Assignment: Please return the whole listing exactly.
BEGIN Materials provided
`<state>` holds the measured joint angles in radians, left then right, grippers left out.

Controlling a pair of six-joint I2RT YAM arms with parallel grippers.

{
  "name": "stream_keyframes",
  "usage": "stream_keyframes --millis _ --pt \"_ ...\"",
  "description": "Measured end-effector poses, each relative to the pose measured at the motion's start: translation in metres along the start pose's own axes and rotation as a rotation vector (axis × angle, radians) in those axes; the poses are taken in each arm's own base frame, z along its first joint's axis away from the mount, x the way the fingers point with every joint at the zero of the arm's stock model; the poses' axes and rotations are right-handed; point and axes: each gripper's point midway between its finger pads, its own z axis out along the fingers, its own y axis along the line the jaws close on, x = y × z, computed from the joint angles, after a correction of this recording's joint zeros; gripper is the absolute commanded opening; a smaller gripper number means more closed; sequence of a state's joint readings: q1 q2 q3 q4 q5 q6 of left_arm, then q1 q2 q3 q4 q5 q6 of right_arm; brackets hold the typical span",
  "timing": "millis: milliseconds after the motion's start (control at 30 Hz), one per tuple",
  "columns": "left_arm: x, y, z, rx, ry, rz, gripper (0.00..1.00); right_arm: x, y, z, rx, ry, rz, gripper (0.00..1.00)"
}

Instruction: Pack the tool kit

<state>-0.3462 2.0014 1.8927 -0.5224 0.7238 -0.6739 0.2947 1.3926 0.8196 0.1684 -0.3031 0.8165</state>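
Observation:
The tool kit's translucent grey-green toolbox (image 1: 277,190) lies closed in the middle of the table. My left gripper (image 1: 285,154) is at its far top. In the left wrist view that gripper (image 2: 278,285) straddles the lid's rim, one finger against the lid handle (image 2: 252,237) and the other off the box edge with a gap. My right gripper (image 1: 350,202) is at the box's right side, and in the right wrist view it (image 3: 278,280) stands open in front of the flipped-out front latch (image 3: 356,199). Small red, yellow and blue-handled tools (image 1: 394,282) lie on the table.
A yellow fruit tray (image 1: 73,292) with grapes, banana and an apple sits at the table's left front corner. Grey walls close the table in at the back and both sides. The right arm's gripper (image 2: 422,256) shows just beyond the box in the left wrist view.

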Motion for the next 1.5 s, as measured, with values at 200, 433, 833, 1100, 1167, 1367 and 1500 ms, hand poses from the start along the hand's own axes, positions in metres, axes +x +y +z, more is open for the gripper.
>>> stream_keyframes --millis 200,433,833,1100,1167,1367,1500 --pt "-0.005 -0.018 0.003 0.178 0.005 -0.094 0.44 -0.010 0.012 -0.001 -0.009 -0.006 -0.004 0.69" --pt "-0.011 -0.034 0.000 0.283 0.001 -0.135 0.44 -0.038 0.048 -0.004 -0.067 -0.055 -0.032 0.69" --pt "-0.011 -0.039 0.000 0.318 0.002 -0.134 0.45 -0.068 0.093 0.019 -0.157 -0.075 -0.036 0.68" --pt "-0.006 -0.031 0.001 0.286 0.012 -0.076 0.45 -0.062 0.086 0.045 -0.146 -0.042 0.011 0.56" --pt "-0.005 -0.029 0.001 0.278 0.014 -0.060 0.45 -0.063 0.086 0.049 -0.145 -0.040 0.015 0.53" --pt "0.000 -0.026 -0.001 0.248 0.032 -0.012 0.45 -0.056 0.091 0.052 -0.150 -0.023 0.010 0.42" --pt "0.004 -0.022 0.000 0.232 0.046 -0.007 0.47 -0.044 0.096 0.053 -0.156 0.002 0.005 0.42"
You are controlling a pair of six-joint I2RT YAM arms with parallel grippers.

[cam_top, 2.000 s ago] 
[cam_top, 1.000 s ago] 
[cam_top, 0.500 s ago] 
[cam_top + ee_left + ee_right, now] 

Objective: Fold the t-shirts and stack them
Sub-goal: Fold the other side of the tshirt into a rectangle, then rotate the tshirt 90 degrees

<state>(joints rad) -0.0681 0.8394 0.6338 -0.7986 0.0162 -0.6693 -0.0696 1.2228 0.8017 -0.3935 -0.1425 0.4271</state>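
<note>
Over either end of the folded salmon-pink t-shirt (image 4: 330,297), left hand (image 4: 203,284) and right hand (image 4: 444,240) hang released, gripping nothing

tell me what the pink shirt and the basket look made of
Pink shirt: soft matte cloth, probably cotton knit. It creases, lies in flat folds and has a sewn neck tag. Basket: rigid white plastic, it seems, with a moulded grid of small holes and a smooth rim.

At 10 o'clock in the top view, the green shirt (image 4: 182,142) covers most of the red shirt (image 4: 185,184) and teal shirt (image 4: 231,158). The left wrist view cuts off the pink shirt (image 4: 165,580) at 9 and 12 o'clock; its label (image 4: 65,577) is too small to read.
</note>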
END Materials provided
Task answer:
`<state>` holds the measured joint angles in radians, left then right, grippers left out.

Controlling a pair of six-joint I2RT YAM arms with parallel grippers.

{
  "name": "stream_keyframes",
  "usage": "stream_keyframes --millis _ --pt \"_ ...\"",
  "description": "Measured end-effector poses, each relative to the pose measured at the motion's start: translation in metres along the start pose's own axes and rotation as a rotation vector (axis × angle, radians) in those axes; the poses are taken in each arm's own base frame, z along its first joint's axis away from the mount, x the way the fingers point with every joint at the zero of the arm's stock model; the poses' axes and rotations are right-handed; point and axes: each gripper's point midway between its finger pads, its own z axis out along the fingers, its own y axis along the line the jaws close on, x = y × z, computed from the joint angles, after a correction of this recording's joint zeros; gripper is the absolute commanded opening; a smaller gripper number means more closed; sequence of a state's joint readings: q1 q2 q3 q4 q5 q6 of left_arm, then q1 q2 q3 q4 q5 q6 of right_arm; brackets hold the typical span",
  "timing": "millis: milliseconds after the motion's start (control at 30 Hz), one per tuple",
  "columns": "left_arm: x, y, z, rx, ry, rz, gripper (0.00..1.00); right_arm: x, y, z, rx, ry, rz, gripper (0.00..1.00)"
}

Instruction: Pack the tool kit

<state>-0.3462 2.0014 1.8927 -0.5224 0.7238 -0.6739 0.2947 1.3926 0.8196 0.1684 -0.3031 0.8165</state>
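Observation:
The tool kit's translucent grey-green toolbox (image 1: 277,190) lies closed in the middle of the table. My left gripper (image 1: 285,154) is at its far top. In the left wrist view that gripper (image 2: 278,285) straddles the lid's rim, one finger against the lid handle (image 2: 252,237) and the other off the box edge with a gap. My right gripper (image 1: 350,202) is at the box's right side, and in the right wrist view it (image 3: 278,280) stands open in front of the flipped-out front latch (image 3: 356,199). Small red, yellow and blue-handled tools (image 1: 394,282) lie on the table.
A yellow fruit tray (image 1: 73,292) with grapes, banana and an apple sits at the table's left front corner. Grey walls close the table in at the back and both sides. The right arm's gripper (image 2: 422,256) shows just beyond the box in the left wrist view.
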
Motion for the next 1.5 s, as measured, with values at 200, 433, 833, 1100, 1167, 1367 and 1500 ms, hand poses from the start along the hand's own axes, positions in metres, axes +x +y +z, more is open for the gripper.
>>> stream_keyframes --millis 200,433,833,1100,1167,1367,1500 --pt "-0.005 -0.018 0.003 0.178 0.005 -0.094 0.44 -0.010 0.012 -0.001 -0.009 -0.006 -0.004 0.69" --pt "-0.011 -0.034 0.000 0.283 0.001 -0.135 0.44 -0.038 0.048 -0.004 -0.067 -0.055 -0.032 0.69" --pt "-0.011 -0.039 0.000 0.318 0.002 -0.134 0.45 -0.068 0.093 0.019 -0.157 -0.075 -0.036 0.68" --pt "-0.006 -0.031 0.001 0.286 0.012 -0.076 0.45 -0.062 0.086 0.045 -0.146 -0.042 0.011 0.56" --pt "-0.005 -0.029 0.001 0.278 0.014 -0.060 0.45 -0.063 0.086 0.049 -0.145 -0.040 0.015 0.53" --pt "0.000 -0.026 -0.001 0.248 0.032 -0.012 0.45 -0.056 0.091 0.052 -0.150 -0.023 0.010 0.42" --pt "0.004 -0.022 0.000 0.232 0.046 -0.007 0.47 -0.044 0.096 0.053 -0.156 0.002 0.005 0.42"
You are controlling a pair of six-joint I2RT YAM arms with parallel grippers.

[cam_top, 2.000 s ago] 
[cam_top, 1.000 s ago] 
[cam_top, 0.500 s ago] 
[cam_top + ee_left + ee_right, now] 

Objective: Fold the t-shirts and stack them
Sub-goal: Fold the other side of the tshirt into a rectangle, then rotate the tshirt 90 degrees

<state>(joints rad) -0.0681 0.8394 0.6338 -0.7986 0.0162 -0.6693 -0.0696 1.2228 0.8017 -0.3935 -0.1425 0.4271</state>
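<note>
Over either end of the folded salmon-pink t-shirt (image 4: 330,297), left hand (image 4: 203,284) and right hand (image 4: 444,240) hang released, gripping nothing

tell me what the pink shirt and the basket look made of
Pink shirt: soft matte cloth, probably cotton knit. It creases, lies in flat folds and has a sewn neck tag. Basket: rigid white plastic, it seems, with a moulded grid of small holes and a smooth rim.

At 10 o'clock in the top view, the green shirt (image 4: 182,142) covers most of the red shirt (image 4: 185,184) and teal shirt (image 4: 231,158). The left wrist view cuts off the pink shirt (image 4: 165,580) at 9 and 12 o'clock; its label (image 4: 65,577) is too small to read.
</note>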

No further work remains in this exercise.